In case it's relevant, my chef provisioner is using a bastion host:

  provisioner "chef" {
    connection {
      user = "${var.user}"
      host = "${self.private_ip}"
      bastion_host = "${var.bastion_host}"
      bastion_user = "${var.bastion_user}"
    }
    skip_install = true
    attributes_json = <<EOF
    redacted
EOF

    environment = "redacted"
    run_list = ["redacted"]
    node_name = "redacted"
    server_url = "redacted"
    user_name = "redacted"
    user_key = "redacted"
    ssl_verify_mode = "redacted"
  }
jkerak commented 6 years ago

I am also using a bastion host when I see this error message, if that helps.

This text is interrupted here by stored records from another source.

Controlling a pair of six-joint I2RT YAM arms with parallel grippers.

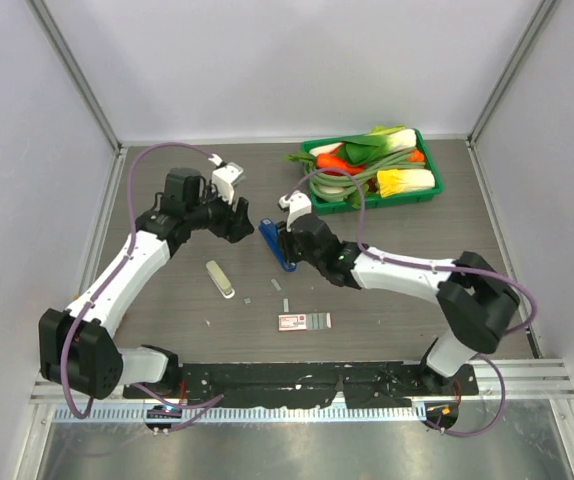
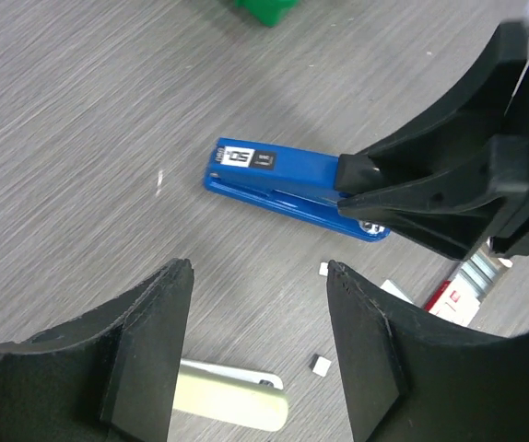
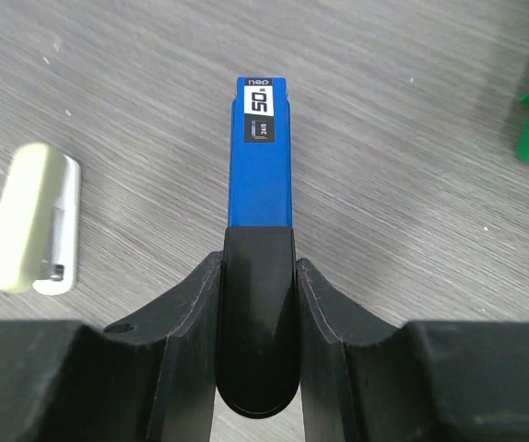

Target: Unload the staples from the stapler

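Two pincers flank the stapler (image 3: 260,147), which rests on the grey counter (image 1: 387,325) near its middle. The right pincer (image 3: 260,265) is clenched on the stapler's black rear end. The left pincer (image 2: 260,272) stands released just beside it, grasping nothing. A few short staples (image 2: 320,364) lie loose nearby, beside a cream-and-silver oblong piece (image 2: 232,405).

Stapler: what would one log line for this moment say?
right gripper: shut on stapler, black end | left gripper: open, holding nothing, apart from stapler | stapler: lying on table
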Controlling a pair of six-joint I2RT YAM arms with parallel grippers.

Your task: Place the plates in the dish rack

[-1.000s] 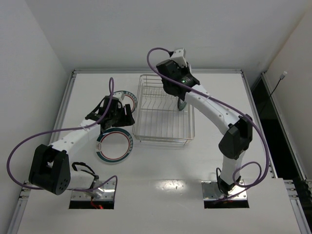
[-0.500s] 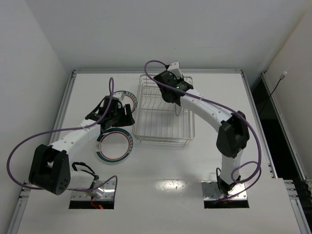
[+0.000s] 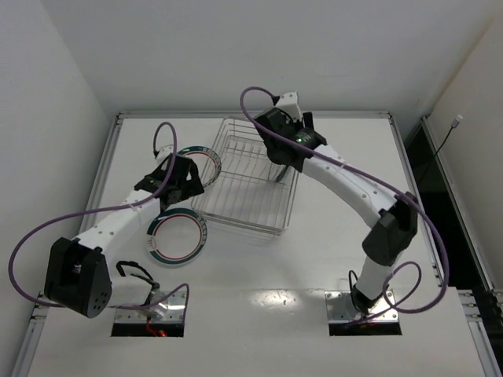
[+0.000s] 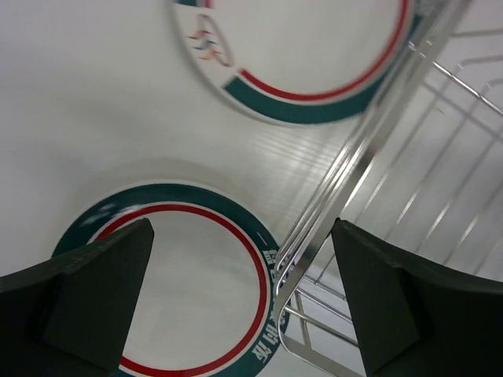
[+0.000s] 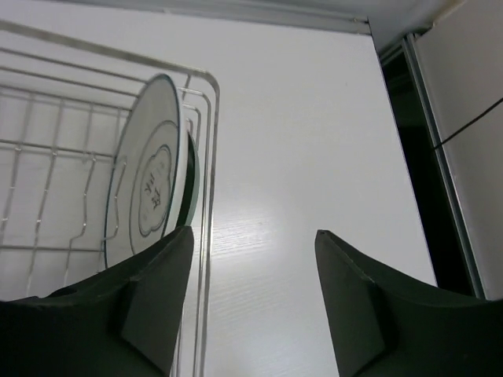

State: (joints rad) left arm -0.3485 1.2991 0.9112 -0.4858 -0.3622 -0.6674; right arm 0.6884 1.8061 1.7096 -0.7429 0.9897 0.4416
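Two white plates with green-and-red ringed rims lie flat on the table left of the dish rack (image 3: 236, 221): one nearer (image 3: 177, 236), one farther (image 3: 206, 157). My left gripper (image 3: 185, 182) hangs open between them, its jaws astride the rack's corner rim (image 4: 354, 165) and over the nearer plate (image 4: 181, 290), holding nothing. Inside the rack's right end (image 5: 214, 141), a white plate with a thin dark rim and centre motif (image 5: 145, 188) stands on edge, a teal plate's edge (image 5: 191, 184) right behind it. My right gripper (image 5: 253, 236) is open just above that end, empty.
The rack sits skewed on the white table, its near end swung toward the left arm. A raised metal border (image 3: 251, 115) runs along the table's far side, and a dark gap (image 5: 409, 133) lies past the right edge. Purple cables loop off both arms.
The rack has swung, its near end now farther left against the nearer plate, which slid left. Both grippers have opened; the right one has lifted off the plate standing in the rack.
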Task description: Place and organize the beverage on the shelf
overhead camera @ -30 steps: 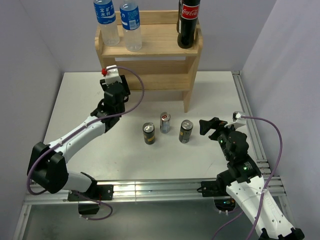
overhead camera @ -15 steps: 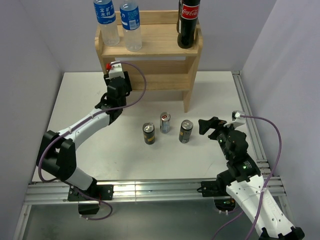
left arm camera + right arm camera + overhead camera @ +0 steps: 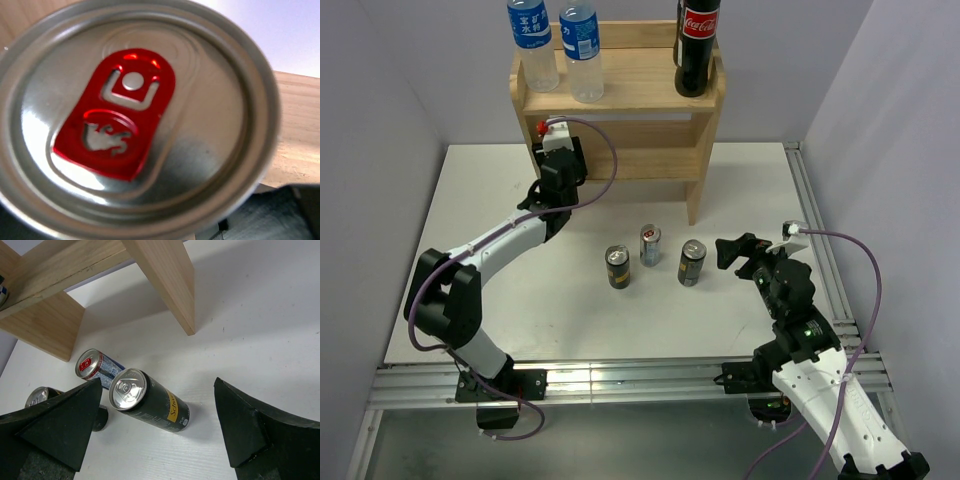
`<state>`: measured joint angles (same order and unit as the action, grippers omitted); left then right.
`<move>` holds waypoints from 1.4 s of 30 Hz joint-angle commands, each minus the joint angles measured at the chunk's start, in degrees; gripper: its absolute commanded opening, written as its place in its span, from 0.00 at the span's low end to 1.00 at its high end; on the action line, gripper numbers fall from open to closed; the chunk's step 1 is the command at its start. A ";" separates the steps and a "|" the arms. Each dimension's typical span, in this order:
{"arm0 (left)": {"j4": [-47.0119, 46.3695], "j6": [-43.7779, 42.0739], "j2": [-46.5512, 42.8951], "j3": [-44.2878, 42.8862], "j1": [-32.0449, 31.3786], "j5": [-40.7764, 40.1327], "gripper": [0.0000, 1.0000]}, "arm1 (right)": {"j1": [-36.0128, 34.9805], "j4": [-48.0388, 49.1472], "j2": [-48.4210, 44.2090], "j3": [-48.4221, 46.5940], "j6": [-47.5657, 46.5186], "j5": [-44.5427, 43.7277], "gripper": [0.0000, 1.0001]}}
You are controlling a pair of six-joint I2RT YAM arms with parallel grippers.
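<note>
The pale wood shelf [image 3: 630, 82] stands at the back of the table, with its lower tier [image 3: 645, 160] open to the front. My left gripper [image 3: 563, 160] is at the left end of the lower tier. It is shut on a silver can with a red tab [image 3: 135, 115], whose top fills the left wrist view. My right gripper [image 3: 732, 250] is open and empty just right of a black can [image 3: 692, 262]; that can lies between its fingers in the right wrist view [image 3: 150, 402]. Two more cans [image 3: 650, 245] [image 3: 618, 267] stand to the left of the black one.
Two water bottles [image 3: 535, 45] [image 3: 583, 50] stand at the left of the top board and a cola bottle [image 3: 697, 45] at its right. The shelf's right side panel [image 3: 165, 280] stands just behind the cans. Grey walls close in on both sides.
My left gripper has moved up and to the right with its can, from in front of the shelf to the lower tier's left end. The right gripper has edged slightly left.
</note>
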<state>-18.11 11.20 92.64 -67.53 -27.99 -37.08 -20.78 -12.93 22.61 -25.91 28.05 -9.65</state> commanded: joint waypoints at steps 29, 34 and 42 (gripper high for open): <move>6.93 7.25 -18.10 9.34 -7.85 -3.43 0.99 | -0.41 0.98 -1.78 -0.90 -0.46 -0.90 1.00; 11.51 12.59 -24.16 15.48 -16.82 -7.83 0.99 | -0.41 1.15 -1.96 -0.81 -0.37 -0.72 1.00; 13.10 21.76 -32.25 28.41 -31.94 -11.42 0.99 | -0.41 2.12 -1.69 -0.37 0.07 -0.72 1.00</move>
<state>-5.26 28.53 63.11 -42.02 -55.68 -44.91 -20.78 -13.19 21.17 -25.91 28.08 -10.02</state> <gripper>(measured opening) 0.993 0.999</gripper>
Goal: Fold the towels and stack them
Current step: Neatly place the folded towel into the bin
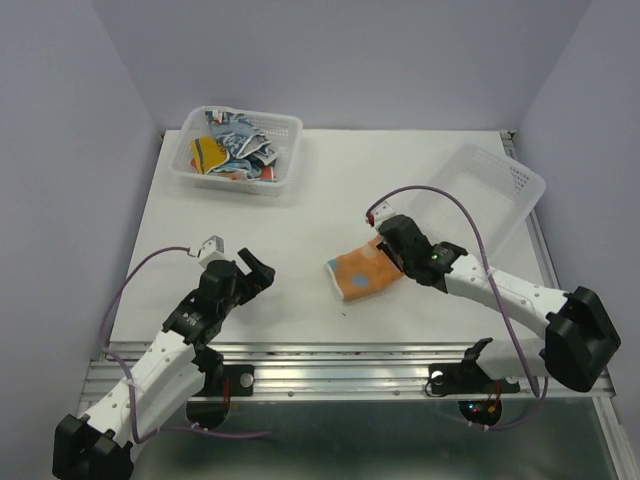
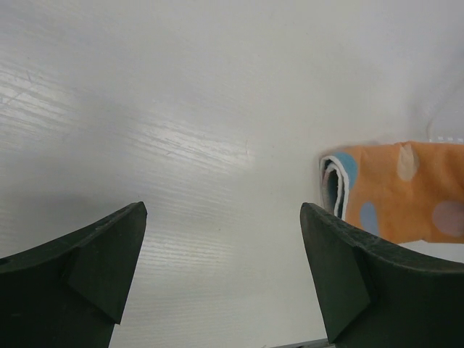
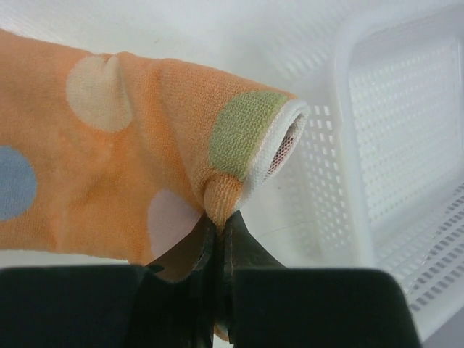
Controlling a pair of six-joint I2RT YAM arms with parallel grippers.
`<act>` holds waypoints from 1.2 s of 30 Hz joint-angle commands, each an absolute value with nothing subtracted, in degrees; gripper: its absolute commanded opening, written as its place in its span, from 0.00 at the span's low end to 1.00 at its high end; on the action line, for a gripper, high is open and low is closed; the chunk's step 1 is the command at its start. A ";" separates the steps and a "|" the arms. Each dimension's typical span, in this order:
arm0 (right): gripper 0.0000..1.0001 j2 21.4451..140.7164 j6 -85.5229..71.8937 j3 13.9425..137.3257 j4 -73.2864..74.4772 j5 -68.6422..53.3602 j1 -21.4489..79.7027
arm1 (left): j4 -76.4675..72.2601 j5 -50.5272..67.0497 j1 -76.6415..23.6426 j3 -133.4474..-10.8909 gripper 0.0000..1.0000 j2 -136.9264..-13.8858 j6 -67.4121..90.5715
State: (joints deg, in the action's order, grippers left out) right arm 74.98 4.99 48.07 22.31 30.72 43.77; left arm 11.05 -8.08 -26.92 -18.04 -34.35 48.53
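Orange dotted towel (image 1: 362, 270) sits folded on the surface (image 1: 300, 215), edge pinched in the right jaws. Left jaws wide apart, empty.

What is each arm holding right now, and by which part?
The right gripper pinches the folded orange dotted towel at its edge, near the green dot. The left gripper is open and holds nothing.

Pale lavender walls (image 1: 80, 120) on three sides, white tabletop (image 1: 300, 220), aluminium rail (image 1: 330, 356) along near edge
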 commanded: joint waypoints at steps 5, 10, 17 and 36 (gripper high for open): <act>0.02 71.80 35.31 58.16 31.35 17.84 36.04 | 10.02 -9.75 -26.98 -20.92 0.99 -34.98 47.20; 0.02 70.15 46.72 66.52 39.18 13.82 28.67 | 10.02 -10.81 -26.98 -20.92 0.99 -34.89 47.11; 0.02 69.25 56.50 74.79 43.85 10.63 24.35 | 11.60 -15.02 -26.98 -22.50 0.99 -35.16 47.46; 0.01 85.95 64.86 88.87 46.86 3.60 5.81 | 15.38 -20.92 -26.98 -26.02 0.99 -38.76 49.04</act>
State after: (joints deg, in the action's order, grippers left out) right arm 85.36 59.86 88.95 47.99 7.46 7.70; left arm 14.92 -18.41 -26.92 -23.40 -38.72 48.60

jbardin commented 6 years ago

Closed by #17609

plainlystated commented 6 years ago

Glad to see a fix merged. What's the release schedule look like?

jeffbyrnes commented 6 years ago

Looks like the fix for this shipped with v0.11.6 🎉

ghost commented 4 years ago

I'm going to lock this issue because it has been closed for 30 days ⏳. This helps our maintainers find and focus on the active issues.

If you have found a problem that seems similar to this, please open a new issue and complete the issue template so we can capture all the details necessary to investigate further.